Ka easily blocked the lunge with Gonald’s mighty club and so the great battle began. Together they whirled around the summit of Mount Terror, locked in a deadly dance, each anticipating the moves of the other, each recalling the many years that they had fought together side by side. As they spun around, lunging, feinting, sweeping and slashing, neither could get the upper hand. As the minutes turned into hours, fatigue began to set in, but neither Gonald nor the Dragon Princess showed the slightest signs of relenting. Finally, with a frenzied attack, which would have made any barbarian hero proud, Gonald broke through Ka’s defences and slashed her cheek with Drynwideon. Momentarily stunned by the blow, she fell back, raising her hand to her face and feeling the warm blood dripping from the wound. Gonald hesitated, reluctant to press home his advantage and in that moment Ka lowered her hand and still retreating, regarded him with an icy cold stare of pure hatred.
“I’ve had enough of playing with you!” she spat at him. “Now you die,” she said, her form shimmering to reveal the dragon inside her.
As her black wings unfolded in a dramatic sweep and her dress unwound to partly reveal her tail, Gonald returned the stare a hundredfold and roared back at her: “No, now you die!” Raising Drynwideon over his head, his face a picture of perfect rage, he rushed towards the Dragon Princess, intent on delivering his death blow.
Screaming as he went, the Dragon Princess regarded him coolly. As he closed the gap between them, Gonald brought Drynwideon down in a powerful sweeping arc, which should have neatly separated Ka’s head from her body. Only he stopped in mid-swing when he noticed that Drynwideon’s blade was no longer glowing. In fact, it wasn’t even shining. Instead, it had turned a dull grey colour, more like iron than steel. Staring at the sword in confusion and frustration, Gonald slowly looked across at the Dragon Princess. Then he looked up at the Dragon Princess. Having fully transformed into her dragon aspect, she towered above him, scales glistening black in the night sky, a red glow deep in her belly, warning of the terrible fire she carried within her.
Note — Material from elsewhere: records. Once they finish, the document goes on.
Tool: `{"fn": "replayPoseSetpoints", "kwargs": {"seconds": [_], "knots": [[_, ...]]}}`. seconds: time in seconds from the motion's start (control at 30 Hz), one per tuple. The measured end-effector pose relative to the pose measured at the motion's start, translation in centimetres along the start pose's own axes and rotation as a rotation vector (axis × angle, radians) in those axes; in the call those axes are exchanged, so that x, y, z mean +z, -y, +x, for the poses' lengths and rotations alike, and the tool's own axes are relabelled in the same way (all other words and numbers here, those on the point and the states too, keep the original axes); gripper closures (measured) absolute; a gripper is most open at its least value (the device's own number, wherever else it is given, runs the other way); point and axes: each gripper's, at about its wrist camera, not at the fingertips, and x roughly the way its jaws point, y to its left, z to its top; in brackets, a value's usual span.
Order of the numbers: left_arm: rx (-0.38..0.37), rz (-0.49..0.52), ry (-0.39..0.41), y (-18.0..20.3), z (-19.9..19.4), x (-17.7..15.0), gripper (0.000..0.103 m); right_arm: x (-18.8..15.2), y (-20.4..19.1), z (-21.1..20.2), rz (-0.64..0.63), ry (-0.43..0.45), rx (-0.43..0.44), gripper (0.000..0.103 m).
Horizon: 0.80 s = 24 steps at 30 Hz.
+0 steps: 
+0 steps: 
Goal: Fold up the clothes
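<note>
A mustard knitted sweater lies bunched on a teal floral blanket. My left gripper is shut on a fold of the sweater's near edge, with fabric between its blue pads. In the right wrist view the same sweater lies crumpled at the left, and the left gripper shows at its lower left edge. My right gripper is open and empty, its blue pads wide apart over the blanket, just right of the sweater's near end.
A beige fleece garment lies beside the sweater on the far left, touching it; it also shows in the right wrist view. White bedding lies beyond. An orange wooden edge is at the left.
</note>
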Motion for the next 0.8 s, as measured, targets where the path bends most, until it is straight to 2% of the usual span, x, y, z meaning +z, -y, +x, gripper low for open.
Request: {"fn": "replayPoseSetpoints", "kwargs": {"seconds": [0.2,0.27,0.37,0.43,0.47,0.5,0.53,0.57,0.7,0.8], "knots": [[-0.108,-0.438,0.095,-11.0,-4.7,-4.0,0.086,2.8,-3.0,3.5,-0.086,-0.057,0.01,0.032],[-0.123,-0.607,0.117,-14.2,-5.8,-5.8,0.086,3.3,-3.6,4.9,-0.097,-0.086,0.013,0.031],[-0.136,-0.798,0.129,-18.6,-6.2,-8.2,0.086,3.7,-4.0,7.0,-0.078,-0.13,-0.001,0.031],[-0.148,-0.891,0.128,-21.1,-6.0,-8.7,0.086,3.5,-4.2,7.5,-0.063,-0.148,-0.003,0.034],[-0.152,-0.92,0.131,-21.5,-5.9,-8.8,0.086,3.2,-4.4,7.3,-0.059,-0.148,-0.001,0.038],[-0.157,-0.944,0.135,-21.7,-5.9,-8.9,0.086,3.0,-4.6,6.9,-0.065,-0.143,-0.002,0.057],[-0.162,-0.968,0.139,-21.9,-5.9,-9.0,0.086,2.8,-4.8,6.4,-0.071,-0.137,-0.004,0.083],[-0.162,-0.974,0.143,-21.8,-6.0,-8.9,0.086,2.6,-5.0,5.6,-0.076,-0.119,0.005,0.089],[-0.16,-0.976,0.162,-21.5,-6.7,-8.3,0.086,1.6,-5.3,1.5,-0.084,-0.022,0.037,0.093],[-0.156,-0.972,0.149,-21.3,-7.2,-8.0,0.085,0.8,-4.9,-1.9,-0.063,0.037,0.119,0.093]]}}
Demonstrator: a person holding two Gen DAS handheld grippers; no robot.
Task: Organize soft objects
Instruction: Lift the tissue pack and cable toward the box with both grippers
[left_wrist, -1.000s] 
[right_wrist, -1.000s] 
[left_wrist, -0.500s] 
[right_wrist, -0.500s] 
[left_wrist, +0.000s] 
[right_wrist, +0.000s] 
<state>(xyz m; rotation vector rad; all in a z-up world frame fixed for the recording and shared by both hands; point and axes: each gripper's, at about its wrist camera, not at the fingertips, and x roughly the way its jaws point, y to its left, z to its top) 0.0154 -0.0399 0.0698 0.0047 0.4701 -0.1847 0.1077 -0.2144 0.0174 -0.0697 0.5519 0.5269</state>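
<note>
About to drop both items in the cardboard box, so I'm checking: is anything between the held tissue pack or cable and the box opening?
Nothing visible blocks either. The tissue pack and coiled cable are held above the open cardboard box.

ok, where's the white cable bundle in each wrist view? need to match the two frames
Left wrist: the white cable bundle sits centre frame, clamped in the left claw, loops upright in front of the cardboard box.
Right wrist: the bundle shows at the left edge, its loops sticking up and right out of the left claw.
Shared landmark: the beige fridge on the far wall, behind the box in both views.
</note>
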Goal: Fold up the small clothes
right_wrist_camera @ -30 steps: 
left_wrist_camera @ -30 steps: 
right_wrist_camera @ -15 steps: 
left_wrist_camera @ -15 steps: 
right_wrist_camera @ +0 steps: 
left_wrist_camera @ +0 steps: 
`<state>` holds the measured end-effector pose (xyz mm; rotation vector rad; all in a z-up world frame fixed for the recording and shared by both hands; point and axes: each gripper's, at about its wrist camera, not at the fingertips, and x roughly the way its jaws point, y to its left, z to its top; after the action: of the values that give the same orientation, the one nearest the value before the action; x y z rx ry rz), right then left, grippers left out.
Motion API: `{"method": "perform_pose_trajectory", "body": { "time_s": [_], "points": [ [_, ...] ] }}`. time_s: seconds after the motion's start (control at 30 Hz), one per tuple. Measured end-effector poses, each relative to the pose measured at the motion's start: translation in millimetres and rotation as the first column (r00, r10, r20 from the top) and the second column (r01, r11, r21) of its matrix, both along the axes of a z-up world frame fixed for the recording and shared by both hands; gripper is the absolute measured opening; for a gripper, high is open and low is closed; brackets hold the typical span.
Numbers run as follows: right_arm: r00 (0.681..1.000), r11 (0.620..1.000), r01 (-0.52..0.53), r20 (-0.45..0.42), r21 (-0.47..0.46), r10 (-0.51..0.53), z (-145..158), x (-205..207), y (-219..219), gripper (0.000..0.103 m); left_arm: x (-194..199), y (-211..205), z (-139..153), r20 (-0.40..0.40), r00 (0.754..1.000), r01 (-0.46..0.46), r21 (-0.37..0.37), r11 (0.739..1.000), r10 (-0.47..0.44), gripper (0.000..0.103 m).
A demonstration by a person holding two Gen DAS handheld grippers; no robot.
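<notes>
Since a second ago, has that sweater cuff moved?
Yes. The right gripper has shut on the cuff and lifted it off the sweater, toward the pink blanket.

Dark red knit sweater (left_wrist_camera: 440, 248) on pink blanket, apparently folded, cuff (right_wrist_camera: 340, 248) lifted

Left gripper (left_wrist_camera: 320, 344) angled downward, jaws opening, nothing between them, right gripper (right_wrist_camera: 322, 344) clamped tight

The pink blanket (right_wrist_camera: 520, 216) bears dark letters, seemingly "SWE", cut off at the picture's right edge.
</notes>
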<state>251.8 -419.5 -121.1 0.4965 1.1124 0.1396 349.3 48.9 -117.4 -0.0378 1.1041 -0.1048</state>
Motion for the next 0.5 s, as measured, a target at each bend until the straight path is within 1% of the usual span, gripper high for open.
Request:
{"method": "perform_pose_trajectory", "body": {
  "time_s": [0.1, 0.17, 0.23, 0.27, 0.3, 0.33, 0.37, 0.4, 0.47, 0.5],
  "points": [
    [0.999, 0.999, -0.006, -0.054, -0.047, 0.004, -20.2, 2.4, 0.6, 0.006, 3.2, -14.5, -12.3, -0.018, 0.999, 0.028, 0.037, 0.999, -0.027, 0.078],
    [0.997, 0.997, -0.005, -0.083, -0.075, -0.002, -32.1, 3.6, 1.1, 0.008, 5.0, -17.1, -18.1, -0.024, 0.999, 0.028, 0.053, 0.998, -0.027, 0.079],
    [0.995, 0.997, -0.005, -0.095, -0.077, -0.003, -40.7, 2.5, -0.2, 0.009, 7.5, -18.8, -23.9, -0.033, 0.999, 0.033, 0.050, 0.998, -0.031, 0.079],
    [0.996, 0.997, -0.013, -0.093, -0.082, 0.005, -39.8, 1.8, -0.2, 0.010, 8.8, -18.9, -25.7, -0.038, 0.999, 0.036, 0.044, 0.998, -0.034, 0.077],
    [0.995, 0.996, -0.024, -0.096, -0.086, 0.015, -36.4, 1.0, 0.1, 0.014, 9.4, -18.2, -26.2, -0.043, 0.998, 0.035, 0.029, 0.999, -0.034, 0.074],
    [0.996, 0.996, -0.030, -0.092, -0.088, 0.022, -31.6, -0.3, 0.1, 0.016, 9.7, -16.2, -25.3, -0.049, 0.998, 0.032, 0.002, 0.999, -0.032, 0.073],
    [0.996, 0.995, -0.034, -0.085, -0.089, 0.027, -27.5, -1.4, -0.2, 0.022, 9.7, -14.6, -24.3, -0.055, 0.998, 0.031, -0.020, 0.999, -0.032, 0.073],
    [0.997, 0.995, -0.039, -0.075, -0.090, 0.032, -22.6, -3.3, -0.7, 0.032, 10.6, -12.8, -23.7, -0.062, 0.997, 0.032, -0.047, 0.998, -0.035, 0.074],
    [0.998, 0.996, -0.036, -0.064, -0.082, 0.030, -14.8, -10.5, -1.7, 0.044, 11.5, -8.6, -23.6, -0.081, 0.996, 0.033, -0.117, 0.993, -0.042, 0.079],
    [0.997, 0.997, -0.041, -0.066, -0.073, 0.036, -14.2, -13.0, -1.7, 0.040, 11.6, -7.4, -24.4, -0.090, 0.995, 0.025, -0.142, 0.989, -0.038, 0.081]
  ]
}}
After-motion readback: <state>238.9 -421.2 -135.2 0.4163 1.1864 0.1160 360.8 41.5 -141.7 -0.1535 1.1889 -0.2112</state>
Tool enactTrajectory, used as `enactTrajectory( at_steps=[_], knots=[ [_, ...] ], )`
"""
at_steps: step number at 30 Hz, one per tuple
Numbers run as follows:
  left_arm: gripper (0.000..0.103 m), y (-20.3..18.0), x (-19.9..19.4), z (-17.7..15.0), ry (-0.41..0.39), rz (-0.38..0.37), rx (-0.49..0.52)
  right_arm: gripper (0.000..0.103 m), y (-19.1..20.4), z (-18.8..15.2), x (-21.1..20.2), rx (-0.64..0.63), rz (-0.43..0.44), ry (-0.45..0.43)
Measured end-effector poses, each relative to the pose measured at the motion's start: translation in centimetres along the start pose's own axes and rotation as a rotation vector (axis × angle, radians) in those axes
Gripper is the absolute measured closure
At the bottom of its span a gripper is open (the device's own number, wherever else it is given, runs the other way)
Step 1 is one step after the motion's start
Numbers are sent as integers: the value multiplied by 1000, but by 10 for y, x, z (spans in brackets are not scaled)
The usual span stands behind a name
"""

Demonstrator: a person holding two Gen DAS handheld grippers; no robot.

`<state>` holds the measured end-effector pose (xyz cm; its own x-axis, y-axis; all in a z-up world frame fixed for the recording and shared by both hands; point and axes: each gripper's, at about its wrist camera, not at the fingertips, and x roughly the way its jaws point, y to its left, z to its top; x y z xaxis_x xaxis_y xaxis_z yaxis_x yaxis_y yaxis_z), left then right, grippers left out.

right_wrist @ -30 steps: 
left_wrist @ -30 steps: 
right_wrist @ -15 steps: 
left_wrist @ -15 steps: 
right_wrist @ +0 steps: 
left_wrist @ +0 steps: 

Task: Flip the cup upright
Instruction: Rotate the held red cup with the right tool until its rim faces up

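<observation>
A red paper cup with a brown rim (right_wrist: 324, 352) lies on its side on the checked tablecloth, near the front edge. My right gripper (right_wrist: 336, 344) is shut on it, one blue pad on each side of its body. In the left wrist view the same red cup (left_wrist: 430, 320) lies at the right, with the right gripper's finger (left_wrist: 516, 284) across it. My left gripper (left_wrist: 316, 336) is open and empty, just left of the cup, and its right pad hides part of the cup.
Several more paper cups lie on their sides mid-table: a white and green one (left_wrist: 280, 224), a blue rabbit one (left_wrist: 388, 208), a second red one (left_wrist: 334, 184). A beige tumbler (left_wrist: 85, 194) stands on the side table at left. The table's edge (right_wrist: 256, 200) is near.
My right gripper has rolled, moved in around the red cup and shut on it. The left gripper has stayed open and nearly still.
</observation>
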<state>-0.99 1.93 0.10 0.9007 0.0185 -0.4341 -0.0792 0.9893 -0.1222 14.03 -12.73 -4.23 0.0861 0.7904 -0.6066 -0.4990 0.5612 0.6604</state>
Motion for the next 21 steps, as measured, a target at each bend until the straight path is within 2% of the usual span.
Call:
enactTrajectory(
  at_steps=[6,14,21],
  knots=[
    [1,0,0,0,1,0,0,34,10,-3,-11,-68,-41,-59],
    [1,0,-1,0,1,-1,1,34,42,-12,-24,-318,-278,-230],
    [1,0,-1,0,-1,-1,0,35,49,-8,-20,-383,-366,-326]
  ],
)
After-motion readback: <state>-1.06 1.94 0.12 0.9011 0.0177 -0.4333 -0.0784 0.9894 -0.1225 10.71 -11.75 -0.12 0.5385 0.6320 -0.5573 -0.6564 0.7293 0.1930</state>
Gonald felt something warm trickle down his leg as he once again raised the useless sword in defence. Regarding him through now golden eyes, the Dragon Princess spread her enormous wings, blocking out the noise of the storm raging around them. In absolute silence and with something that could only be described as a smile on her dragon’s face, Ka blew Gonald a small, yet fiery kiss. As the gout of deadly flame sped towards him, he watched in horror as Drynwideon melted before his eyes, the sword becoming nothing more than a pool of molten metal at his feet. As the dragon’s kiss finally engulfed him, Gonald the Mighty’s last ever words to the world were: “Oh, shit!”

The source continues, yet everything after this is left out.